1. These three appeals under Section 260A (of Income Tax Act, 1961) (Act, for short) relate to the assessment year 1997-98. ITA No. 16/2004 preferred by the Revenue is directed against the order of the Income Tax Appellate Tribunal (tribunal, for short) dated 13th May, 2003. ITA No. 1070/2005 and ITA No. 24/2006 are two cross-appeals by the Revenue and the assessee, respectively against the order of the tribunal dated 29th March, 2005.


2. The facts as noted and recorded by the tribunal in the two orders are required to be first elucidated.


3. The assessee is a partnership firm engaged in business of manufacture and sale of jewellery/ornaments in India and abroad.
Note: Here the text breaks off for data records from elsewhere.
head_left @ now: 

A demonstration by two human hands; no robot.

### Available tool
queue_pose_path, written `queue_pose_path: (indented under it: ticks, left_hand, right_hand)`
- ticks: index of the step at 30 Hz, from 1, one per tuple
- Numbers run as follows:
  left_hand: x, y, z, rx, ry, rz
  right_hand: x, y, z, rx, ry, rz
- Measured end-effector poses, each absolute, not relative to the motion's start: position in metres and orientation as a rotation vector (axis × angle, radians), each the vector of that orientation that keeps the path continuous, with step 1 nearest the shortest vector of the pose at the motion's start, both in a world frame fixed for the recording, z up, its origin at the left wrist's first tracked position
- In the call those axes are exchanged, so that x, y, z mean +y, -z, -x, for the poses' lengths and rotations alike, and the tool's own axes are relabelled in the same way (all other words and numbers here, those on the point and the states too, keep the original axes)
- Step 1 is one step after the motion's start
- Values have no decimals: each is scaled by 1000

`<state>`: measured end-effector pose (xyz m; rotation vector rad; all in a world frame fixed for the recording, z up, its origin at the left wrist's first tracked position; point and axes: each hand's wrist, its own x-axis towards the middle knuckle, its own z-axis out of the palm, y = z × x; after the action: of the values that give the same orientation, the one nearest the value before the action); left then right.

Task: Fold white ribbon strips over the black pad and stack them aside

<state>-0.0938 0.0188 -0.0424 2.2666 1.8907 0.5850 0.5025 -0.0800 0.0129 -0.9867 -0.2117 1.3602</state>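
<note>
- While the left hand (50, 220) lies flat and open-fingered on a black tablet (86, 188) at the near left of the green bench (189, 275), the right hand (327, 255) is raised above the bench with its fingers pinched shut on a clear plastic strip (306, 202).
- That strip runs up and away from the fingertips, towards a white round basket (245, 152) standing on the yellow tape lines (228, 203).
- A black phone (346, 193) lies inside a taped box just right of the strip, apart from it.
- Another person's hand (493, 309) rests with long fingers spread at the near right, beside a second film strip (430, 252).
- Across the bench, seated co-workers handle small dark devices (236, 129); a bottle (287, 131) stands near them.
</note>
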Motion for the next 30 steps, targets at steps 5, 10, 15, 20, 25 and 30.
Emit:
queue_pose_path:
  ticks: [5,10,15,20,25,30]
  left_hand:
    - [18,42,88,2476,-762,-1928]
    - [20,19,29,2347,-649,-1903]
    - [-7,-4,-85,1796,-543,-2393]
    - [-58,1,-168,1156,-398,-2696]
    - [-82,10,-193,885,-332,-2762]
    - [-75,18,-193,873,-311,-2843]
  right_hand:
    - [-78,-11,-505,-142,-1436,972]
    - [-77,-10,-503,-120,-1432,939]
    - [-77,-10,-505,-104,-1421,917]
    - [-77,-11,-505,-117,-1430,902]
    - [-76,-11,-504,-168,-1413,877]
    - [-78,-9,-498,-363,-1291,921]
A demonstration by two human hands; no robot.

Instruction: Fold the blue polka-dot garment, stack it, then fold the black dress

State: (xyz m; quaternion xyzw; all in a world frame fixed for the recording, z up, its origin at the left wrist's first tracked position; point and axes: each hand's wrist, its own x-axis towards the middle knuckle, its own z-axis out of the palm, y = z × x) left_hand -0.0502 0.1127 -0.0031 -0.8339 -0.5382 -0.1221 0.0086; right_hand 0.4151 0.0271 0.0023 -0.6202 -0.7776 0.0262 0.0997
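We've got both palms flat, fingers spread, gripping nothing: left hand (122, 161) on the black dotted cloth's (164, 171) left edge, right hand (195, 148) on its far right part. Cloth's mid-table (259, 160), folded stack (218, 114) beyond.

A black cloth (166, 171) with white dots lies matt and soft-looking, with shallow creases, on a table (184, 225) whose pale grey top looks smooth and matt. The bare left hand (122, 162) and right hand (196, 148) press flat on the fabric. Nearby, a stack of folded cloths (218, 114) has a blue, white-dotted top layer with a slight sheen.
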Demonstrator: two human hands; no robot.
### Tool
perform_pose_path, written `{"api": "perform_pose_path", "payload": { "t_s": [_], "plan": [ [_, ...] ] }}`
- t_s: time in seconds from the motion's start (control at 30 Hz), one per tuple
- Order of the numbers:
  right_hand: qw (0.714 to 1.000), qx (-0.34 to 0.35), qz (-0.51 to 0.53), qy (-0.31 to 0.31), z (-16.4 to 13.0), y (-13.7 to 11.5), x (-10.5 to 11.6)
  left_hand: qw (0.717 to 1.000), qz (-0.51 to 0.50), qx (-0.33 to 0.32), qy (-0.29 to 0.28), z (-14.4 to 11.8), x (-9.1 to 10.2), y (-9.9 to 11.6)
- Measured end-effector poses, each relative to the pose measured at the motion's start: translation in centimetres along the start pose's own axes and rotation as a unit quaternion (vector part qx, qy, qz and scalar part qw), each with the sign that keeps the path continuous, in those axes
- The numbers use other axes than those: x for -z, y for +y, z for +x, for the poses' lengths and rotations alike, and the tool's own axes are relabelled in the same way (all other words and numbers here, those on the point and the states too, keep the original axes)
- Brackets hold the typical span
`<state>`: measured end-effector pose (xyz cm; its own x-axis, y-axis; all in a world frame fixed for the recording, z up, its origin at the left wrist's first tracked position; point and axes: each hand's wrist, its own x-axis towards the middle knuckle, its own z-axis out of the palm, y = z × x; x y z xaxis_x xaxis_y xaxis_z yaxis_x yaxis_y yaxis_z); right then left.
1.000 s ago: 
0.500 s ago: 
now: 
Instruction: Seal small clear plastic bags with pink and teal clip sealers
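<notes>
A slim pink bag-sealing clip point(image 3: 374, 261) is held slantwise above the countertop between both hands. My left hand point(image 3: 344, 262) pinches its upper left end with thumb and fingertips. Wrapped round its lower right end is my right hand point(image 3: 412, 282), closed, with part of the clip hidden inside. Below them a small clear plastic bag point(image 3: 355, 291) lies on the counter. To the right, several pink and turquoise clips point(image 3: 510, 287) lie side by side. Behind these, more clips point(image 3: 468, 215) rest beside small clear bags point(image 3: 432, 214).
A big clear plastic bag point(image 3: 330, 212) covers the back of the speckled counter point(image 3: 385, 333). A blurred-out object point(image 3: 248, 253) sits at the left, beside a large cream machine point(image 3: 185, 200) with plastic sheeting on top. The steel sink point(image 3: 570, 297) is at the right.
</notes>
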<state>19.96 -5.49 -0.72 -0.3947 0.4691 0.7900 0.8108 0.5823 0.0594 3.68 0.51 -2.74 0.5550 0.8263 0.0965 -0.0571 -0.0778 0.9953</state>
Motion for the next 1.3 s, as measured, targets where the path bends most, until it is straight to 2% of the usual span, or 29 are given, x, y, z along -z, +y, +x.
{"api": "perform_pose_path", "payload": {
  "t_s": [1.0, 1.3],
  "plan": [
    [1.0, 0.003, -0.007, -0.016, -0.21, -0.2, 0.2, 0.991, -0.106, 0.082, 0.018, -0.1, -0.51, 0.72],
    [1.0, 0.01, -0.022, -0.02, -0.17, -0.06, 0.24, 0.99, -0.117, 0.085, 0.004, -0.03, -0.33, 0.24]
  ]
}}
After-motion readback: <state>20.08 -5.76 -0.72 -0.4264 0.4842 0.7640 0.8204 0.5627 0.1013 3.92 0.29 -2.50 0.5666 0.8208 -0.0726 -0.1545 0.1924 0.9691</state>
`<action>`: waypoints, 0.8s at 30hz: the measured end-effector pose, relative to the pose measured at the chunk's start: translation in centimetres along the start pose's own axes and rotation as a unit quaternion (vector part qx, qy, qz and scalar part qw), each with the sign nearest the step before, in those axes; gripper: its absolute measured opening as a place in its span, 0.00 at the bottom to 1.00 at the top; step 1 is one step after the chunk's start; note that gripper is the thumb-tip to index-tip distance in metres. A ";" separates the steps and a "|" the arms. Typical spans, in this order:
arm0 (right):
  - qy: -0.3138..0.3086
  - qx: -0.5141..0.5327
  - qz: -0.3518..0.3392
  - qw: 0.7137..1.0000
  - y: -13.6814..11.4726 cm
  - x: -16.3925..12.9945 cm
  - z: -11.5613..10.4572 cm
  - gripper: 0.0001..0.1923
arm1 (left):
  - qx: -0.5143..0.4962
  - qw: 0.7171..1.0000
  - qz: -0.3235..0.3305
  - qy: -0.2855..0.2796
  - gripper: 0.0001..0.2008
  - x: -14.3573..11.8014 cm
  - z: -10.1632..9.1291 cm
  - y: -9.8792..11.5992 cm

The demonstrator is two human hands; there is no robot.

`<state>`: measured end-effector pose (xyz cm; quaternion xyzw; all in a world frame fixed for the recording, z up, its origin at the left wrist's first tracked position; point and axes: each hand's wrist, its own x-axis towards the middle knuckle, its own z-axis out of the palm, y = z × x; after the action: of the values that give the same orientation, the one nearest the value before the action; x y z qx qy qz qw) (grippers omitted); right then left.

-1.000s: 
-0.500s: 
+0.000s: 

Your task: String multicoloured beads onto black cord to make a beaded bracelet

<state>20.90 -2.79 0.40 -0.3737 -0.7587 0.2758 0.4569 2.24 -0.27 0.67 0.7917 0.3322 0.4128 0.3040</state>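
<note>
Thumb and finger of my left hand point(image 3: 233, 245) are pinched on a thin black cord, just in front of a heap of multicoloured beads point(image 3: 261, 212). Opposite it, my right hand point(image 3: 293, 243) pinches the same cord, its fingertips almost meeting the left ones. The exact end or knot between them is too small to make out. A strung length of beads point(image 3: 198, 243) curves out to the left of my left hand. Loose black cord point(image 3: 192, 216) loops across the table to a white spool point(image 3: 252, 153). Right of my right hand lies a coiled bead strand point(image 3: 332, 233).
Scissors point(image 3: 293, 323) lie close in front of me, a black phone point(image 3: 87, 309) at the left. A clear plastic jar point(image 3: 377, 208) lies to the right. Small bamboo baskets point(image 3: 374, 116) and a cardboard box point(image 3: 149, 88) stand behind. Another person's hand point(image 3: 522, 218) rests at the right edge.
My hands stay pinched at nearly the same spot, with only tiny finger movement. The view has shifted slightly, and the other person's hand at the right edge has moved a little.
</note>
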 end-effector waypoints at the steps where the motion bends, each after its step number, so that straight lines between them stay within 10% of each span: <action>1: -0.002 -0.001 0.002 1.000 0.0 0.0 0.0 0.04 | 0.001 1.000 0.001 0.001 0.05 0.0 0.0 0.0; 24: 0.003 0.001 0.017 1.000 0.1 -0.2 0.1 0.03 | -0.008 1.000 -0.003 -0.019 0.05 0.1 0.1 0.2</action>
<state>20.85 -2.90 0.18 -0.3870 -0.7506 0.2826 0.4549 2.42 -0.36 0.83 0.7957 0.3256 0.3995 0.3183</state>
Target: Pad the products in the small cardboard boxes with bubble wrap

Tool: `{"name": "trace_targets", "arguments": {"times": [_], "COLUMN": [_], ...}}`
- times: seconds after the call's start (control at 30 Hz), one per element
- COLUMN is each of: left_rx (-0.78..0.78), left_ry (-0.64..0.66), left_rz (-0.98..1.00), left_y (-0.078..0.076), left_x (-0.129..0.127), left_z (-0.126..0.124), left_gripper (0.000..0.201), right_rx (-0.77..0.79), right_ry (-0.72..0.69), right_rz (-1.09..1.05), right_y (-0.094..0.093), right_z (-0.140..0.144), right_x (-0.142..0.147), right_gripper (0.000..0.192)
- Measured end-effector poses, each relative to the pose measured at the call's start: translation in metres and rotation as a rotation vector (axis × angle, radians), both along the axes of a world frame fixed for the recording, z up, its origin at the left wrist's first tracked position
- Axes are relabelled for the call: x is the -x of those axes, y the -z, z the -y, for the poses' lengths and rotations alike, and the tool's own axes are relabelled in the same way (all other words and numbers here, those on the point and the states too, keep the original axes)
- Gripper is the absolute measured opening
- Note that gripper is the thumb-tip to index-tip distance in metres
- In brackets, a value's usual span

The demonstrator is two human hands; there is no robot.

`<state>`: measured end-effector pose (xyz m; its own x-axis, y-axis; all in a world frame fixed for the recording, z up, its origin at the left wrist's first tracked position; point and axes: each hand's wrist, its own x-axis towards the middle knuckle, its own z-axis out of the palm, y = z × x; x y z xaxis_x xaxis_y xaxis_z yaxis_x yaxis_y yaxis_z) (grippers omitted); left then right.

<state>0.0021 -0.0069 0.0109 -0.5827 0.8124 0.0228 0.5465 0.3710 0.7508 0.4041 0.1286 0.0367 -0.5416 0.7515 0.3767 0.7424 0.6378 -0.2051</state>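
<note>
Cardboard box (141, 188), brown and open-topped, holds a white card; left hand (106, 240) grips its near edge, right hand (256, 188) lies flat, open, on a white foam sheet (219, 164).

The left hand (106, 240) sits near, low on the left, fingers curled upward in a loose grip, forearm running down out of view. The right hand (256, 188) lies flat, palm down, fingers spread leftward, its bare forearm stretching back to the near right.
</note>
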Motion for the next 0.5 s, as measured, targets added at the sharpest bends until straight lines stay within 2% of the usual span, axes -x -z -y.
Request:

4. Survey under Section 133A (of Income Tax Act, 1961) was conducted at the business premises of the assessee on 5th December, 1996. Excess cash of Rs. 13,83,000/- was found and discrepancies in stock of gold ornaments and diamonds of Rs.57,16,600/- were noticed. Statement of Hemant Goel, partner of the assessee, was recorded. The relevant portion of the statement reads:-


“Q. Physical verification of stock during the course of survey as per inventories drawn & stock entered as per books of a/c. the following differences in stock in two forms have been found.


M/s Goel Jewellers


(i) Goel ornaments 777.079 gms (short)


(ii) Diamond 58.73 ct. (excess)


M/s Jewel Mines Corporation


(i) Gold ornaments 191.861 gms (short)”


Please explain the discrepancies?


Ans. The excess diamond lying in the stock of M/s Goel Jewellers is surrendered to buy peace with the department. The valuation of the said stock is agreed to be taken at Rs. 6800 per ct. which comes to Rs. 399364/-


As regards shortage in the gold ornaments is concerned in both the firms the same is lying with Karigars for manufacturing.


Q. Is there any other stock of bullion lying with your karigars for manufacturing. If so please quantify and explain?


Ans. Total stock lying outside is 12288.94 gms with Karigar. Out of which 191.861 gms belongs to Jewel Mines Corpn. & 777.7 belongs to M/s Goel Jewellers where you have found this stock. However, stock of 11320.00 gms. 24 ct. bullion lying with the Karigars is surrendered to buy peace with the department. The value of the same is Rs. 57,16,600/- at the rate of Rs. 5050/- per 10 gms, the prevailing market rate.


The above surrender which is rounded off to Rs. 75.00 lakhs is made under the head business income to buy peace with the department on the explicit understanding that penalty proceedings under any of the provisions of the I.T. Act would not be initiated consequent to this surrender. I am ready to pay the taxes becoming due on the surrendered amount. The two cheques drawn on the State Bank of India, Overseas Branch, Parliament Street, New Delhi for Rs. 18,00,00/- dtd. 15.12.96 & Rs, 12,00,000/- dtd. 15.03.97 respectively. Kindly acknowledge.”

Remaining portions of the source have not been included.